I don't agree with this description of SPSS at all. I would say its 
syntax is the worst I've seen (compared to SAS, Stata, GLIM, BMDP). SPSS 
syntax is unnecessarily verbose and certainly not consistent across 
procedures. SPSS is good at elementary operations such as recode but poor 
at advanced applications such as arrays, macros. It does have a good GUI 
and its documentation is excellent. An important advantage is that SPSS 
is well known, a lot of data is available in SPSS format and text books 
often contain sample SPSS code.

SAS is another of the big players, sample code is common although data in 
SAS format less so. It's got a much better command syntax than SPSS, very 
extensive. Unfortunately, SAS is weak at some of the elementary 
operations such as a recode, assigning value labels.

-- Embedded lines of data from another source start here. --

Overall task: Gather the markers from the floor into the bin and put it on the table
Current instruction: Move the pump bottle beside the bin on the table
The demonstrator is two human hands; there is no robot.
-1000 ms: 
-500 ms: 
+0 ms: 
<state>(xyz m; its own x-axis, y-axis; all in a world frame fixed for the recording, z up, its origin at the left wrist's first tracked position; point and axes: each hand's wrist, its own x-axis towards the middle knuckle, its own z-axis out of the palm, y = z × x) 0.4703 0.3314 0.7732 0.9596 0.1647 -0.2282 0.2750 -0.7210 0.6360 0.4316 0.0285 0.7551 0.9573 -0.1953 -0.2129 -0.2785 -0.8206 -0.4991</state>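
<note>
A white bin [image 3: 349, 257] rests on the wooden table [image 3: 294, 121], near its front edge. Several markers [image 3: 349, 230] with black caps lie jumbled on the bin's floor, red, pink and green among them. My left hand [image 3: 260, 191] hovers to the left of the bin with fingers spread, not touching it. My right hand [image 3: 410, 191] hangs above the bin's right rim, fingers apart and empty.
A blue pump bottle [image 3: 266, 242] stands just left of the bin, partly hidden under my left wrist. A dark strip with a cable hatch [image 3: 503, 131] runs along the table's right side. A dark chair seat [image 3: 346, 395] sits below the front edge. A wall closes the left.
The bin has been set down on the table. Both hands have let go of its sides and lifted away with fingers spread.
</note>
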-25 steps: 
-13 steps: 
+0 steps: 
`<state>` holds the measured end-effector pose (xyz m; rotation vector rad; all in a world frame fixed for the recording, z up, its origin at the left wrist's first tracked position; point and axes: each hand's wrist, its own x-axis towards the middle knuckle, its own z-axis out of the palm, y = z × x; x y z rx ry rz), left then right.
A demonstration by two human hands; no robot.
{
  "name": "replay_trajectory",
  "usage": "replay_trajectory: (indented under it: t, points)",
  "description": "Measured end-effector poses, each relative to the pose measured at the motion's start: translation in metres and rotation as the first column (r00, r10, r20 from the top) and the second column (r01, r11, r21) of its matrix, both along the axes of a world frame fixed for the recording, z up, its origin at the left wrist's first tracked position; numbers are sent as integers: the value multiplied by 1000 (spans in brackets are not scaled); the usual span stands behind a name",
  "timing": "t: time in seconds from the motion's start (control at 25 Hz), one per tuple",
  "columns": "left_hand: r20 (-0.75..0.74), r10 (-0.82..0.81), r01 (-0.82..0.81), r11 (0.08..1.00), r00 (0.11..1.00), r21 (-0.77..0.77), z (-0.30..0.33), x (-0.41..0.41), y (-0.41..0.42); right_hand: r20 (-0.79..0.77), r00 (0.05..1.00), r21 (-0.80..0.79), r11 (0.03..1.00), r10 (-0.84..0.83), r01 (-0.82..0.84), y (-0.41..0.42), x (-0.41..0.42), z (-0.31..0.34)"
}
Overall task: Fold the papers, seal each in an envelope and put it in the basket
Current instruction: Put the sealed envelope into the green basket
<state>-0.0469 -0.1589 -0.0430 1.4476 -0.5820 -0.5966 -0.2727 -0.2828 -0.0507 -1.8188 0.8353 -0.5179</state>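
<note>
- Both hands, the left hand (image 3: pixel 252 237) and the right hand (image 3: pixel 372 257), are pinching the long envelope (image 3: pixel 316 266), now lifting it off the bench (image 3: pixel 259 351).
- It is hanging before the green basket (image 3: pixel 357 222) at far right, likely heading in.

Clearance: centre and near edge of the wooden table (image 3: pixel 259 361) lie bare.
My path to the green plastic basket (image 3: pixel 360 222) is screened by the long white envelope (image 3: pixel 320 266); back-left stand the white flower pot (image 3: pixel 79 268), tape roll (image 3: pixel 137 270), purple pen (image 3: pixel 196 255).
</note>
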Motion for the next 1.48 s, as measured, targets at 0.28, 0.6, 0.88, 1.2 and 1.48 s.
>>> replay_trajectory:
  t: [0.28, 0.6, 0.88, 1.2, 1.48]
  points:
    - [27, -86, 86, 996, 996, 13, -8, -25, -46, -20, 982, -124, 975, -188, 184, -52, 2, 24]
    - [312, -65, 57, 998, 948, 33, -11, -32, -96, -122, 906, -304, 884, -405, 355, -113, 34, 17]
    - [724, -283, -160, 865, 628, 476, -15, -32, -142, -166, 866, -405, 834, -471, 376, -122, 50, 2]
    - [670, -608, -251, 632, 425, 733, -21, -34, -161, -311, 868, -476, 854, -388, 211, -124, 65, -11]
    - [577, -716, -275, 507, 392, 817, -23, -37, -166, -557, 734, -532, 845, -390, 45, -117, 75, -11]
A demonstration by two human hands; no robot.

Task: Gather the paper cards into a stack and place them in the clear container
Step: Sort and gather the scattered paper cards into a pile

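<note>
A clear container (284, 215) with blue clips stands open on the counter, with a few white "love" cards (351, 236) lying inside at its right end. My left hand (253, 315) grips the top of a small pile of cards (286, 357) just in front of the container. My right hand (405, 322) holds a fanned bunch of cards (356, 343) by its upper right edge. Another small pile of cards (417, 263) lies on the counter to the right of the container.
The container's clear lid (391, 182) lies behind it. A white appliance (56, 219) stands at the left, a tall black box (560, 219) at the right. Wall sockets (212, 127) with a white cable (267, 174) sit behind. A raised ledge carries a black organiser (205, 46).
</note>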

In the 90s, SAS 
focussed on business solutions and its statistical capabilities 
stagnated. However, a new version was released this year, maybe they're 
picking it up again.

I've started using Stata recently and it's quite good. It has a very 
consistent syntax and a wide array of statistical procedures. It's very 
fast, but less suited to very large datasets. Its macro capabilities are 
excellent. It's also evolving at a faster rate than SAS or SPSS. An 
interesting feature is the ability to take the survey design into 
account, i.e. specify strata or clustering variables. It can do most of 
what SAS can do with a much smaller footprint and for a lower price.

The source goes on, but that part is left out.